■ TASK TO COMPLETE ■
Find the line with "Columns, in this" in the entries below. Repeat it, every following line, and the line with "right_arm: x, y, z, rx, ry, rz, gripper", exactly and with nothing added.

■ RECORDS FOR PROCESSING ■
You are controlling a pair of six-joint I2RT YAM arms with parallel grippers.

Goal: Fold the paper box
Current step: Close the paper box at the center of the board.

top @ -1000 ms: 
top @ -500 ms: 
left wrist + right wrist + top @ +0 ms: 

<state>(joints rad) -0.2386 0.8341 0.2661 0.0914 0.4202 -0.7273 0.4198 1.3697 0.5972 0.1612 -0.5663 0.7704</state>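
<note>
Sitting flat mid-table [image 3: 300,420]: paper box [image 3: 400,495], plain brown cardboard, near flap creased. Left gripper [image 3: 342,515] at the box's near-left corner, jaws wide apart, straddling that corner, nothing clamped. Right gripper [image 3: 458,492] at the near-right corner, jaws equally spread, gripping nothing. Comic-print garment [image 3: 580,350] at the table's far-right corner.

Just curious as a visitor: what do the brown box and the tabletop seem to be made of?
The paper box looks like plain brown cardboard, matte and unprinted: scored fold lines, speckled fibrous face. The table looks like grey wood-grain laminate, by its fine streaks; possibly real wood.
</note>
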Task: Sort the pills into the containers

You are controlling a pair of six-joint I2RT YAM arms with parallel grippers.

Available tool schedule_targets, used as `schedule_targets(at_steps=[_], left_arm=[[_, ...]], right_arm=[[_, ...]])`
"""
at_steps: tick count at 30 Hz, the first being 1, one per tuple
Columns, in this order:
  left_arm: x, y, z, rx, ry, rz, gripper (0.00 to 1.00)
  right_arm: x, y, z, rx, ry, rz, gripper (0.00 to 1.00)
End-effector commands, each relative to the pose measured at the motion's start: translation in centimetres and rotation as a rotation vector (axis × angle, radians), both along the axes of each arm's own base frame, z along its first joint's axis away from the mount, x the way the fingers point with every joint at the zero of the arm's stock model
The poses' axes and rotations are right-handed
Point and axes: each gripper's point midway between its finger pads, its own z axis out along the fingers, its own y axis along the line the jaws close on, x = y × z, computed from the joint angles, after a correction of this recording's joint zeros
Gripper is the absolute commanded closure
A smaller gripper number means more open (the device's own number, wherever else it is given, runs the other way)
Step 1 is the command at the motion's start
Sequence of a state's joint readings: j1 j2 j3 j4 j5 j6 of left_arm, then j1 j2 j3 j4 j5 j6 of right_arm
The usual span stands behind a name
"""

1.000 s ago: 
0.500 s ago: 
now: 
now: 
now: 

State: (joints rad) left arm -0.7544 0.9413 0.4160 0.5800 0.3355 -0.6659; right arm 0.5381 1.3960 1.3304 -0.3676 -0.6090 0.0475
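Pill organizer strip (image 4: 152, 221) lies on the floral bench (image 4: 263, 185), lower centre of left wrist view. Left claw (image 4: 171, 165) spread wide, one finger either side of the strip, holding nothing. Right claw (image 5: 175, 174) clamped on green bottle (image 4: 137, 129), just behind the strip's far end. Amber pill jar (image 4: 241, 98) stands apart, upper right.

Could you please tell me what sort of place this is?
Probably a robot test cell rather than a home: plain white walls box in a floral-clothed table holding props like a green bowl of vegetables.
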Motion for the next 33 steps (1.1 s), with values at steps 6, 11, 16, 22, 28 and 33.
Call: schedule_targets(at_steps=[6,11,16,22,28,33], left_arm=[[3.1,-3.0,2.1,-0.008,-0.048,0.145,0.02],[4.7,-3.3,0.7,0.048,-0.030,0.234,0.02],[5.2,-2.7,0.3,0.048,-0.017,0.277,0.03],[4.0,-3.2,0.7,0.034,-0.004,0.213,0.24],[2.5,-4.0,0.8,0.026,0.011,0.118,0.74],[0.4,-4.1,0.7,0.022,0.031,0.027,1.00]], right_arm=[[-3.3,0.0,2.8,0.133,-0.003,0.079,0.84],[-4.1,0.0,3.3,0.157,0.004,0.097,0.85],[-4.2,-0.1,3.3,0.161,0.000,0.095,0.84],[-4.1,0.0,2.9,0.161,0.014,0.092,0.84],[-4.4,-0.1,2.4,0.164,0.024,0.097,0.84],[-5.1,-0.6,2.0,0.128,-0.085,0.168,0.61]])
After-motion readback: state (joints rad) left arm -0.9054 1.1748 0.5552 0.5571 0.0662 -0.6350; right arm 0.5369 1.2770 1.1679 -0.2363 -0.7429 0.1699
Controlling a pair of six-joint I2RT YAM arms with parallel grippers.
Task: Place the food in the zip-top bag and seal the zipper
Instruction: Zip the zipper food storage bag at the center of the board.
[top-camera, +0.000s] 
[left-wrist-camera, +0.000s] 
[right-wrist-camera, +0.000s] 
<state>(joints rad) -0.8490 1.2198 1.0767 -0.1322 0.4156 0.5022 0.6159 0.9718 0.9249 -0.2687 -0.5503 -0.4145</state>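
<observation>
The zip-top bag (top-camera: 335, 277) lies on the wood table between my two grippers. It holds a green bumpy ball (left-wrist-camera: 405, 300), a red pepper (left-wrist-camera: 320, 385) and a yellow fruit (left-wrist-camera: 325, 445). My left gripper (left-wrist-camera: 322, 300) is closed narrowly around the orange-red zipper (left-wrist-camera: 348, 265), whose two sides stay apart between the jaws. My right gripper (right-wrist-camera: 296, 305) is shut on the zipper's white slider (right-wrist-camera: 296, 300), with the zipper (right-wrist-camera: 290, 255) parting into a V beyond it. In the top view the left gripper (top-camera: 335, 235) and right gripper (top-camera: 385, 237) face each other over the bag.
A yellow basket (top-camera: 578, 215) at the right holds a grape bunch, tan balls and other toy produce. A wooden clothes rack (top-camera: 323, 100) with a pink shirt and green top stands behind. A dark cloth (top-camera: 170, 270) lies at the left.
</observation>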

■ FINISHED TASK ■
Columns, in this order:
  left_arm: x, y, z, rx, ry, rz, gripper (0.00 to 1.00)
  right_arm: x, y, z, rx, ry, rz, gripper (0.00 to 1.00)

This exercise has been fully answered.